June 06, 2009

Son of Bhutan: a Georgia first

"Every Bhutanese refugee is
hoping to become a U.S. citizen.
"

He was born 18 years ago to a Hindu family in the Kingdom of Bhutan where, in the 13th century, Tibet-origin people brought his Nepali-origin ancestors to work. Skilled in constructing beautiful buildings and monasteries, they also applied their know-how in growing oranges. Buddhism is the state religion, and a Tibet-origin monarch rules this South Asian land at the eastern end of the Himalayas mountain range and wedged between India and Chinese-ruled Tibet.

"We love our country a lot and we can even
die for our motherland. We are patriotic."
(Kamal)
When Kamal was three months old, his family fled political, social, and religious persecution in a violent mass exodus to United Nations-run refugee camps in southeastern Nepal. Living in squalid makeshift huts of bamboo and plastic, the homeless, stateless victims endured 17 years' struggle and poverty with hundreds of thousands of other exiles. And, while they could not return to their beloved homeland, they dreamed of a new beginning, to live in freedom and dignity as productive members of a society.

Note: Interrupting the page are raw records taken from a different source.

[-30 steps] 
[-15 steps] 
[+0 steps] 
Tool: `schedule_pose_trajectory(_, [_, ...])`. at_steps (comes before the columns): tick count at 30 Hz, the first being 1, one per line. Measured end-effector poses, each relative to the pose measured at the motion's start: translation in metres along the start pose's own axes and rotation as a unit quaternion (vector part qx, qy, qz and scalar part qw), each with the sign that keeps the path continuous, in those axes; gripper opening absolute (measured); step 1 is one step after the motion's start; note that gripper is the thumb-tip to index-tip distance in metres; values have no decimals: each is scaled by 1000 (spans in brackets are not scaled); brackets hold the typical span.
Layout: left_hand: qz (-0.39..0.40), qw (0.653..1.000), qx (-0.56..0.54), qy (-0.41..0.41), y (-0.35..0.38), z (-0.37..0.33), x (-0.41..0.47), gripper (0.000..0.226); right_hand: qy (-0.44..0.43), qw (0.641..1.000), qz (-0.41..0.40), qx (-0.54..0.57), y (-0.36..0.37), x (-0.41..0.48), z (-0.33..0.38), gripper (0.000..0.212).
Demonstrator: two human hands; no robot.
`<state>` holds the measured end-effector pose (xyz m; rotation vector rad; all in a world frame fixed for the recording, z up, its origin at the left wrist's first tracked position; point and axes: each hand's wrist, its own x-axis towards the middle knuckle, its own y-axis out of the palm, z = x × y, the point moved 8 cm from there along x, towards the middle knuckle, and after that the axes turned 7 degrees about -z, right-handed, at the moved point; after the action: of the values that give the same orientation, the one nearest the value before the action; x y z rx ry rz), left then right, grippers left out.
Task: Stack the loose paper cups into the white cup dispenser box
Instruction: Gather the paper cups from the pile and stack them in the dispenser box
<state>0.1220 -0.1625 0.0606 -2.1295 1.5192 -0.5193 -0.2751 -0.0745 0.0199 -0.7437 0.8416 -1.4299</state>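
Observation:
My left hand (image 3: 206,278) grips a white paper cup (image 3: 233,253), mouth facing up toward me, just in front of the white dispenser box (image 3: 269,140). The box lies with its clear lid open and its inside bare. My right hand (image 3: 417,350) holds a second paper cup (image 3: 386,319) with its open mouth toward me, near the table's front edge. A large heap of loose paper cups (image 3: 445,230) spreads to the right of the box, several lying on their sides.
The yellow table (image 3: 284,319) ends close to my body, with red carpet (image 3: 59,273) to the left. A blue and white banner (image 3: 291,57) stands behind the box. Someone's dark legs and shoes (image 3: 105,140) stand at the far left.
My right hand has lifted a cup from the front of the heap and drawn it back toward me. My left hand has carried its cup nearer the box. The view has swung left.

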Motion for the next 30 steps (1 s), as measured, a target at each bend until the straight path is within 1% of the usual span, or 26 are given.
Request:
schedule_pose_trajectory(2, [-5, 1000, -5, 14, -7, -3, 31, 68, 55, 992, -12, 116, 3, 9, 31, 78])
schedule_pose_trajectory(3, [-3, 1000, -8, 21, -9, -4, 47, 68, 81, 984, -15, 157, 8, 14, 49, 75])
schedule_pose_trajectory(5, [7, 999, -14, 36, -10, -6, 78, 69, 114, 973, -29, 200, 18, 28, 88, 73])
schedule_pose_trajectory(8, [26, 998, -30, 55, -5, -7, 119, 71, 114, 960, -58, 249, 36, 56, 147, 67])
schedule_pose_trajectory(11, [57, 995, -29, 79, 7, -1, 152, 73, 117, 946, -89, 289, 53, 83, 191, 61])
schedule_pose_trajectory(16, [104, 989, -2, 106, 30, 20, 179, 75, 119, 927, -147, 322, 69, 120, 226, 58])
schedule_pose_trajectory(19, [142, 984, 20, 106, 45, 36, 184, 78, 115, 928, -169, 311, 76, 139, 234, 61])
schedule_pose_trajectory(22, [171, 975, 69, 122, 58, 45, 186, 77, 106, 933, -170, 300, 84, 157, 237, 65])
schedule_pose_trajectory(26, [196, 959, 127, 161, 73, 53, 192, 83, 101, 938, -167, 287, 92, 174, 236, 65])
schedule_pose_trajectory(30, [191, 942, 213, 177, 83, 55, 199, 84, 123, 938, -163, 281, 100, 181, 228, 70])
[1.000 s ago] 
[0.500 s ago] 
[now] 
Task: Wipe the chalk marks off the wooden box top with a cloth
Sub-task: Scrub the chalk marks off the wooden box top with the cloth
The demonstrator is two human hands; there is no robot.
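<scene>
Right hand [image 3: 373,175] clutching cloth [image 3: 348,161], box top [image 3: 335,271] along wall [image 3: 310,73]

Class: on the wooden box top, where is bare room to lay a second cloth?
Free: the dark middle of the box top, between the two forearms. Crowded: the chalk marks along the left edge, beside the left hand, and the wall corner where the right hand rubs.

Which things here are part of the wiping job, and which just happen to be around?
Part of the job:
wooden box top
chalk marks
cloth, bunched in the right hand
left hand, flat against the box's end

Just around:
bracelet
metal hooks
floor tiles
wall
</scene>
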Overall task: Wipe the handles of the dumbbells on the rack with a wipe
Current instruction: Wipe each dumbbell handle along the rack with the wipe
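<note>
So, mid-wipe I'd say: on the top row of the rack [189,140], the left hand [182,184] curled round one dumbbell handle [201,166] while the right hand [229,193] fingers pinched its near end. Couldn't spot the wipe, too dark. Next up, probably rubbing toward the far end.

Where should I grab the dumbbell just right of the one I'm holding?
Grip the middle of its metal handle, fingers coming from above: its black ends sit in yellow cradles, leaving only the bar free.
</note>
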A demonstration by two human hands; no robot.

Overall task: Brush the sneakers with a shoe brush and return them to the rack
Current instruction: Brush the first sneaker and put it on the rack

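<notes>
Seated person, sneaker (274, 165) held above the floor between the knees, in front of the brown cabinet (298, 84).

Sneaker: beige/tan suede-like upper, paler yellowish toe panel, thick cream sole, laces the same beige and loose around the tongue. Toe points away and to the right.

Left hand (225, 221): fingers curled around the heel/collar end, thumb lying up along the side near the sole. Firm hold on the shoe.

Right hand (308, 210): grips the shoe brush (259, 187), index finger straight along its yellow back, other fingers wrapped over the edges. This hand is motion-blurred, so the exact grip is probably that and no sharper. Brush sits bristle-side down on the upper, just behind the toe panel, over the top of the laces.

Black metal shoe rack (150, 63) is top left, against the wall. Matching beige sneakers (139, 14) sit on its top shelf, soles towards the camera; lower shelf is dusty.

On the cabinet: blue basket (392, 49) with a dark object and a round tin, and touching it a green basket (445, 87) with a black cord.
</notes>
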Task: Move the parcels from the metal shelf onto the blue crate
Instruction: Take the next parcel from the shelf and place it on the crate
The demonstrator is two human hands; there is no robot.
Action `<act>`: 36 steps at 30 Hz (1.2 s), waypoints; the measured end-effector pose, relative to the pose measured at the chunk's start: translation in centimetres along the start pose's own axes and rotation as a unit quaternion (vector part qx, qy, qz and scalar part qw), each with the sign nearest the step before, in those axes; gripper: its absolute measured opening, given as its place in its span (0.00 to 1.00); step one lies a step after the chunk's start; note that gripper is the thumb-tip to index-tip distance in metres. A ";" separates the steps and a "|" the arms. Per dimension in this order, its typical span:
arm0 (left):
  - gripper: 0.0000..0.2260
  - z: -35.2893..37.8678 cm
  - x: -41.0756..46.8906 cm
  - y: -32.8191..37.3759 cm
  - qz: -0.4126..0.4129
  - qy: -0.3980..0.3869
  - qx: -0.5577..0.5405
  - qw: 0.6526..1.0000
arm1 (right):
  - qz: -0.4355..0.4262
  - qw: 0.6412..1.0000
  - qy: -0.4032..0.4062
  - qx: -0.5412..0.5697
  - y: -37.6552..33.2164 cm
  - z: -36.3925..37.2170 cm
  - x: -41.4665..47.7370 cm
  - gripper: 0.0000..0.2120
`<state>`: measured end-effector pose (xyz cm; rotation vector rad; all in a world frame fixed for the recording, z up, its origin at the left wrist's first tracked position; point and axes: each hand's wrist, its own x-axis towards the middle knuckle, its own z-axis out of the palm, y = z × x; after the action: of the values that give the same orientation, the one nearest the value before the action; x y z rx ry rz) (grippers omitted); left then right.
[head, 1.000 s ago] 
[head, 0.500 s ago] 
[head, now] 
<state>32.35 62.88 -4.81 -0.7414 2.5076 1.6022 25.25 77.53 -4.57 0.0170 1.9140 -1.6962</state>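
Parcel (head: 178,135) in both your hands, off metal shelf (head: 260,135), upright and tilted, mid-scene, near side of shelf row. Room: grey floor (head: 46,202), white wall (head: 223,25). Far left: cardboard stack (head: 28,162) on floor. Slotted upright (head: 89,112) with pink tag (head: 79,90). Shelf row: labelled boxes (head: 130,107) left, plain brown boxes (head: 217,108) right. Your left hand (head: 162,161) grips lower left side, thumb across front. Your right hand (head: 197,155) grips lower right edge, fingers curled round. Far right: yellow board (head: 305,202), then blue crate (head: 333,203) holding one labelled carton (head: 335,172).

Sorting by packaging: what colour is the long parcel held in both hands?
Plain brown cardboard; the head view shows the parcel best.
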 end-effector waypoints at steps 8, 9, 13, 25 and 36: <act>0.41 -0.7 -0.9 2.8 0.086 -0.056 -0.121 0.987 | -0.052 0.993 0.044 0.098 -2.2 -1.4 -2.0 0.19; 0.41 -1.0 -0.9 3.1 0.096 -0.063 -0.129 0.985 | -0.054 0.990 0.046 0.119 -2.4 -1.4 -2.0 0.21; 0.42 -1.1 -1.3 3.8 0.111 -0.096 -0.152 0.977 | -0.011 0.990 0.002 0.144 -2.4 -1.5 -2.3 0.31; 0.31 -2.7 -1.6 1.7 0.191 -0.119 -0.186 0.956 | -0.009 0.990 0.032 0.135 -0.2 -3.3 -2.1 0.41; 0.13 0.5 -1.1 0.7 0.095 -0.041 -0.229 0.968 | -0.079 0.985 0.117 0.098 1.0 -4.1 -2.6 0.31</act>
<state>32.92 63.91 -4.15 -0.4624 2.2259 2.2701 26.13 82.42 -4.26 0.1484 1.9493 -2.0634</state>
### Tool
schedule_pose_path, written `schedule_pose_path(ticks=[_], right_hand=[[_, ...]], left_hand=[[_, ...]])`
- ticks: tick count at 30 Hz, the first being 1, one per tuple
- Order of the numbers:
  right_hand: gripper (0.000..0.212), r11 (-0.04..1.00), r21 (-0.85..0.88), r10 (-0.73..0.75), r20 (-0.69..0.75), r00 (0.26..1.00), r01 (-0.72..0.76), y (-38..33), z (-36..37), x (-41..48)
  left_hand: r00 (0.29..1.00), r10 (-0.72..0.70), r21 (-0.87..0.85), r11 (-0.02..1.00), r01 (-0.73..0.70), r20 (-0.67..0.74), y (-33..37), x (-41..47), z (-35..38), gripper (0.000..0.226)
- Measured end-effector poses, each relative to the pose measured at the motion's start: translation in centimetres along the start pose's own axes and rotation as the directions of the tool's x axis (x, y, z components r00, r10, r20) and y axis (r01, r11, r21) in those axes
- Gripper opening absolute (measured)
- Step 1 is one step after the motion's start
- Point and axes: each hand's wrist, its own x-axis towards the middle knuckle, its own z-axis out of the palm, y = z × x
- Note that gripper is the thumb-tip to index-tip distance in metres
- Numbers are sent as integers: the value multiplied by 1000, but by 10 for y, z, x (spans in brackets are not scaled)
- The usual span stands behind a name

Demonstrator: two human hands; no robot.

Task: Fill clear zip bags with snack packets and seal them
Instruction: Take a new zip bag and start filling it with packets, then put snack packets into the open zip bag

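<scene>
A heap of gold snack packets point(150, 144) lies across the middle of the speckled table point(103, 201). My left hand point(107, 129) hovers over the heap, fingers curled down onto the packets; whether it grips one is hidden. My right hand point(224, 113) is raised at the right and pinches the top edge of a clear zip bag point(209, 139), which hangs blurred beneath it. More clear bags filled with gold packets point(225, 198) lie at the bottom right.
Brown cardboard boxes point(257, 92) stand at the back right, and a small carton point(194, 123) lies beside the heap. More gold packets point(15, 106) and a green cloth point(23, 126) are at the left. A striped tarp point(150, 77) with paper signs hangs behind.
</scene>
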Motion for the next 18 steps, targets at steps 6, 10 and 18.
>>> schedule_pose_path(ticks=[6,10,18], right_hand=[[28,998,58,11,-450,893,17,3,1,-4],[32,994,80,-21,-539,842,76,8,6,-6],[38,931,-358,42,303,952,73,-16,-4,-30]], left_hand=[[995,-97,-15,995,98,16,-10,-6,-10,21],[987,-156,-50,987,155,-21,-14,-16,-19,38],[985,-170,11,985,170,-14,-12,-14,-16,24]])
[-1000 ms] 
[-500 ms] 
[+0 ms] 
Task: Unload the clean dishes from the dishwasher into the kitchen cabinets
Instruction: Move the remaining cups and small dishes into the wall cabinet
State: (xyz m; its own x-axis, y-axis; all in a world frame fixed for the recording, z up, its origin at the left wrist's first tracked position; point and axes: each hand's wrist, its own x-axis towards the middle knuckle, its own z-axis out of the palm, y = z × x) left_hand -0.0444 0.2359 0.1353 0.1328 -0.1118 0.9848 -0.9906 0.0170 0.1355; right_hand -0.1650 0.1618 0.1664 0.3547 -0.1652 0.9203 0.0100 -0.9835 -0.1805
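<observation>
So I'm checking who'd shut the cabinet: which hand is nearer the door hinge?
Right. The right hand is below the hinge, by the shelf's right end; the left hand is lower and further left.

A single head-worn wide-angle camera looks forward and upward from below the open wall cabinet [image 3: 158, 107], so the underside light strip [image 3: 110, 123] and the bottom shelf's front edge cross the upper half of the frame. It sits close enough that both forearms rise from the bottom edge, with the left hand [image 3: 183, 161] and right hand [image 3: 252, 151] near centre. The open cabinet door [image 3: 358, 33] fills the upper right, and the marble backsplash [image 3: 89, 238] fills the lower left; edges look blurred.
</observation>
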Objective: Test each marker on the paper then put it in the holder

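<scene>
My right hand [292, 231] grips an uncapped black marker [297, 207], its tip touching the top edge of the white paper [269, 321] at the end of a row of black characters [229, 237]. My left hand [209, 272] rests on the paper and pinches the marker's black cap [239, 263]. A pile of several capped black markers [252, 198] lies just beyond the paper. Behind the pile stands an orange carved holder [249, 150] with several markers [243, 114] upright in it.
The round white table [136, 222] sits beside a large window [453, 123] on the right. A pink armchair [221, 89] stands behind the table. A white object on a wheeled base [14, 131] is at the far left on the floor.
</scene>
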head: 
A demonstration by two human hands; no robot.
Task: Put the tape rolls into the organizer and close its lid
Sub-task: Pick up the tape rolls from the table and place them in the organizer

The chance to seek resettlement to a third country under the United Nations Third-Country Resettlement Program for Refugees (UNHCR) reversed their fortunes. And so, eleven months ago, as part of one of the world's largest resettlement efforts, Kamal and his family — already traumatized by their decades-long ordeal, were relocated to Atlanta, Georgia.

From southeast Bhutan to southeast USA

While kerosene powered lights and cooking stoves in the refugee camps — where cell phones and personal computers were unheard of, Kamal has mastered these technologies in his first year here. This summer, in a coveted internship with Amnesty International (AI), he is helping to calculate budgets for human rights projects and to prepare presentations on AI activities in the U.S.

Kamal is a top-performing student, the first Bhutanese in a Georgia public high school. His gentle manner, self-reliance, initiative, and can-do approach have earned him high marks from teachers, classmates, and volunteer groups. (We met in a group spearheaded by a family I met in synagogue whose daughters attend high school with Kamal. The family has galvanized others and scores of their fellow-employees at the U.S. Centers for Disease Control and Prevention (CDC) to help support our new neighbors, doing what my tradition calls tikkun olam [Hebrew: "world repair"].)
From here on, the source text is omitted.